In my own case poor human nature may be allowed a few misgivings. I
look upward and discern no sky, not even an unfathomable void, but
only a black, impenetrable nothingness, as though heaven and all its
lights were blotted from the system of the universe. It is as if
Nature were dead and the world had put on black and the clouds were
weeping for her. With their tears upon my cheek I turn my eyes
earthward, but find little consolation here below. A lamp is burning
dimly at the distant corner, and throws just enough of light along the
street to show, and exaggerate by so faintly showing, the perils and
difficulties which beset my path. Yonder dingily-white remnant of a
huge snowbank, which will yet cumber the sidewalk till the latter days
of March, over or through that wintry waste must I stride onward.
Beyond lies a certain Slough of Despond, a concoction of mud and
liquid filth, ankle-deep, leg-deep, neck-deep—in a word, of unknown
bottom—on which the lamplight does not even glimmer, but which I have
occasionally watched in the gradual growth of its horrors from morn
till nightfall.

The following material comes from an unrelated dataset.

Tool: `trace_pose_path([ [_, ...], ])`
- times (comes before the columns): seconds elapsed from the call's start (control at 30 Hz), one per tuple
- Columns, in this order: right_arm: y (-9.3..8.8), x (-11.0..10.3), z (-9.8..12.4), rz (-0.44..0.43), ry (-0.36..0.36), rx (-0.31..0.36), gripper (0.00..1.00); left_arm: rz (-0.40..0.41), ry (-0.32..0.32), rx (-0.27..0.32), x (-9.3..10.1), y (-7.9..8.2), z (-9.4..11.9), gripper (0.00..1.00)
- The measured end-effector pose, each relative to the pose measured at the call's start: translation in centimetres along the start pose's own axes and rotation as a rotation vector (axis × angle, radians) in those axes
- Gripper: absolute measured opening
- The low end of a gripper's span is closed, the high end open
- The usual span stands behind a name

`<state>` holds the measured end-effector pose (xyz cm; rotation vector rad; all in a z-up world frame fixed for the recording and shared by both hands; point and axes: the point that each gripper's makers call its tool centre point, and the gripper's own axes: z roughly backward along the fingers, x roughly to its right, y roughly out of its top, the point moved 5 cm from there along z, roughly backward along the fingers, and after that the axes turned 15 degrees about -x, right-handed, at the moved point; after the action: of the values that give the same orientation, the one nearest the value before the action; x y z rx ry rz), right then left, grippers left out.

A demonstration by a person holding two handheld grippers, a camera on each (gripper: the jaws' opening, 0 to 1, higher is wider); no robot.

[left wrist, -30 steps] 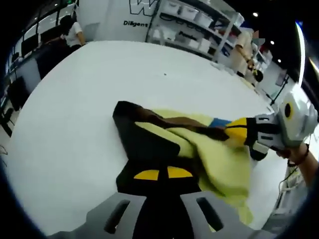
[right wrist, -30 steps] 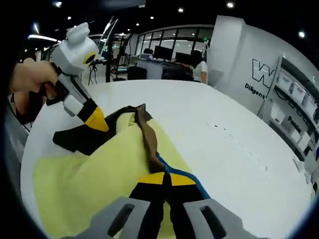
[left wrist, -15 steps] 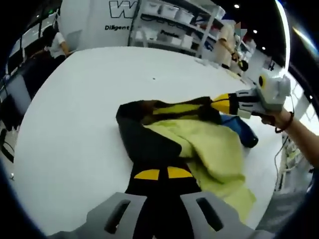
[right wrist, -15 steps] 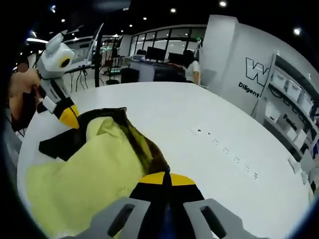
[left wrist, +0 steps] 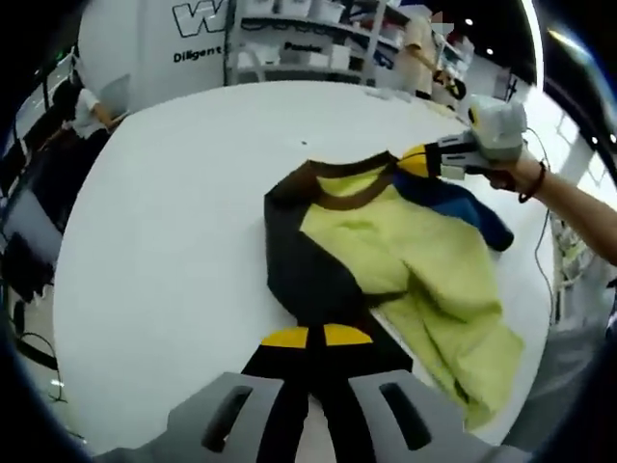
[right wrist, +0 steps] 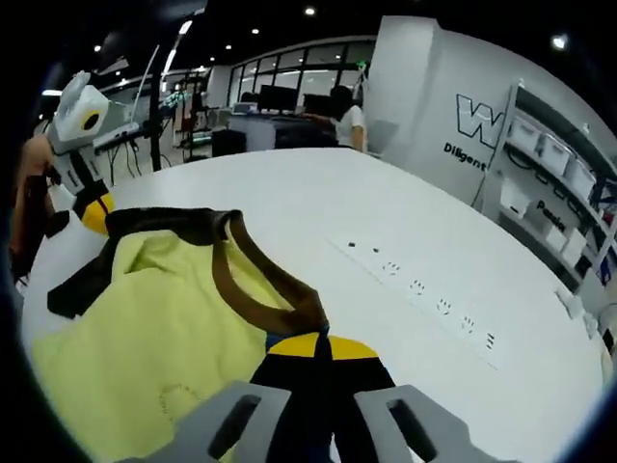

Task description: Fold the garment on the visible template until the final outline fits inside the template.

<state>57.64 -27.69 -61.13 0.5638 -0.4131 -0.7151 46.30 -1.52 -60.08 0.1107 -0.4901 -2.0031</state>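
Two tools on one garment. Left tool (left wrist: 316, 336) has its yellow-tipped jaws together, clamped on the black sleeve (left wrist: 301, 280) of the shirt (left wrist: 405, 251), which lies spread on the white worktop (left wrist: 174, 193). Right tool (right wrist: 318, 345) is likewise pinched shut on the shirt at the brown collar (right wrist: 253, 280), with a sliver of blue fabric just beside its tips. In the left gripper view the right tool comes in from the right, held by a hand (left wrist: 516, 174), its yellow tip at the collar and the blue sleeve (left wrist: 463, 207) next to it. In the right gripper view the left tool shows at far left, gripping the black sleeve end. Shirt body is pale yellow, wrinkled, chest side up, neckline open and stretched between the two tools. No template outline that I can make out on the worktop. A row of small dark marks (right wrist: 424, 289) runs across the worktop past the collar. Shelving with bins (right wrist: 564, 183) and a white wall with lettering stand behind.
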Motion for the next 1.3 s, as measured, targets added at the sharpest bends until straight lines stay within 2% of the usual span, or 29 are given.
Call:
trace_pose_path([
  [0.13,-0.1,0.6,-0.9,-0.006,-0.012,-0.024,0.00,-0.062,0.073,-0.062,-1.1,-0.1,-0.5,0.00],
  [0.2,-0.1,0.9,-1.2,-0.013,-0.027,-0.031,0.00,-0.089,0.103,-0.069,-1.4,0.2,-0.8,0.00],
  [0.4,-0.4,1.1,-2.2,-0.020,-0.090,-0.072,0.00,-0.117,0.184,-0.118,-2.7,0.2,-1.4,0.00],
  [0.47,-0.4,1.2,-2.5,-0.020,-0.103,-0.078,0.00,-0.171,0.239,-0.150,-3.3,0.2,-1.6,0.00],
  [0.57,-0.4,1.4,-2.9,-0.012,-0.123,-0.091,0.00,-0.209,0.300,-0.164,-4.3,0.3,-1.9,0.00],
  [0.83,-0.3,2.6,-3.3,-0.006,-0.174,-0.103,0.00,-0.208,0.322,-0.185,-5.0,0.7,-2.1,0.00],
  [1.0,-0.4,2.6,-3.5,-0.024,-0.167,-0.109,0.00,-0.227,0.349,-0.183,-5.5,1.0,-2.1,0.01],
  [1.13,-0.6,2.6,-3.6,-0.037,-0.167,-0.102,0.00,-0.169,0.354,-0.175,-6.1,0.9,-2.0,0.08],
  [1.3,-0.3,2.4,-2.8,-0.167,-0.121,-0.034,0.00,-0.076,0.360,-0.177,-6.9,-0.1,-1.2,0.29],
])
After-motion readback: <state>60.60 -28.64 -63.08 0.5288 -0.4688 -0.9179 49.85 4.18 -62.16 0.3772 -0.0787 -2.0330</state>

Should I flounder into its depths, farewell to upper
earth! And hark! how roughly resounds the roaring of a stream the
turbulent career of which is partially reddened by the gleam of the
lamp, but elsewhere brawls noisily through the densest gloom! Oh,
should I be swept away in fording that impetuous and unclean torrent,
the coroner will have a job with an unfortunate gentleman who would
fain end his troubles anywhere but in a mud-puddle.